Screen readers can’t cope without headings and users of assistive technology struggle to navigate the content. The net result is a sitewide inaccessibility.
You may not think this is a problem. If you are a private individual or company, there’s little impetus to do something about it. But it is worth remembering that about 7% of the population are registered as disabled, so you could be missing out on important customers.
However, if you are a public body – a council or Government organisation – your existence is to serve the public and you are funded by the public, so you have to do something. Laws that have come into place in the UK, US and many other parts of the world now make it a requirement to meet accessibility needs. In the UK, all public bodies (parish, town, city councils included) must have a website that meets WCAG 2.1AA compliance. This ensures the format is suitable for users of assistive technology.
A change of mindset is needed by the webmaster or page creator to make sure that the page is well structured with headings and those headings tell the user what each section is about.
The change of process
Make sure the CMS or page editing tools and process you use accommodates the need for a proper use of headings. If you don’t like the visual styles of the heading classes you have on your website, get a competent web designer to edit the CSS file. Then all you need to do is think about is how to correctly use heading classes to structure the document (not just choose them based on what they look like).

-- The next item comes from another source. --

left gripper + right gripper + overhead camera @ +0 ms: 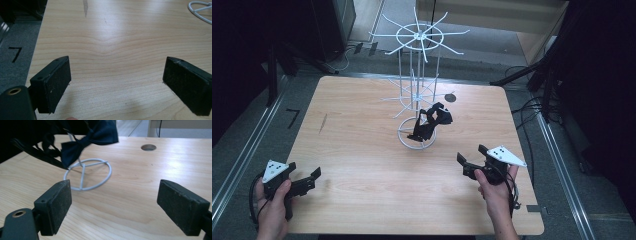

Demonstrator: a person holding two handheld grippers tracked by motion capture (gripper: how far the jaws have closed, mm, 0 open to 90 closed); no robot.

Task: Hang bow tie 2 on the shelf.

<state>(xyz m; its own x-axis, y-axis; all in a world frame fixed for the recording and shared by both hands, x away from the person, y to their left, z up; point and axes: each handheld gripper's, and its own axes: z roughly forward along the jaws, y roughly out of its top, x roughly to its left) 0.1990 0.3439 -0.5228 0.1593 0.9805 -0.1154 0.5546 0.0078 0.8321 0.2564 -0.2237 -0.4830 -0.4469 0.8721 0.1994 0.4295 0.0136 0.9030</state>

Understanding the impact of not doing anything
As a private individual or company with no legal requirement, the impact is about reputation. If you make it hard for people who use assistive technology to access the content of your page, they aren’t going to be customers. If you are a public body, the impact could be as severe as an individual making a formal complaint – or worse, taking you to court – if you do nothing about the accessibility of your page(s).
The practical fixes
These are as I have already covered: a change of mindset about how to structure a page using heading tags, writing the content as best you can and getting a small amount of help from your web developer to adjust the heading class styles, if you need to.
The wider positive impact
The wider positive impact for documents and pages being better constructed using the correct heading tags will mean:
- Documents are more accessible to all users.
- Websites are more accessible to all and will meet WCAG (Website Content Accessibility Guidelines.)
- Mobile apps and experience will improve, especially given that 70%+ of all internet usage is from a phone, which includes a large proportion of those with accessibility needs.
Ultimately, it’s the right thing to do and aims to make a more inclusive and community-oriented internet.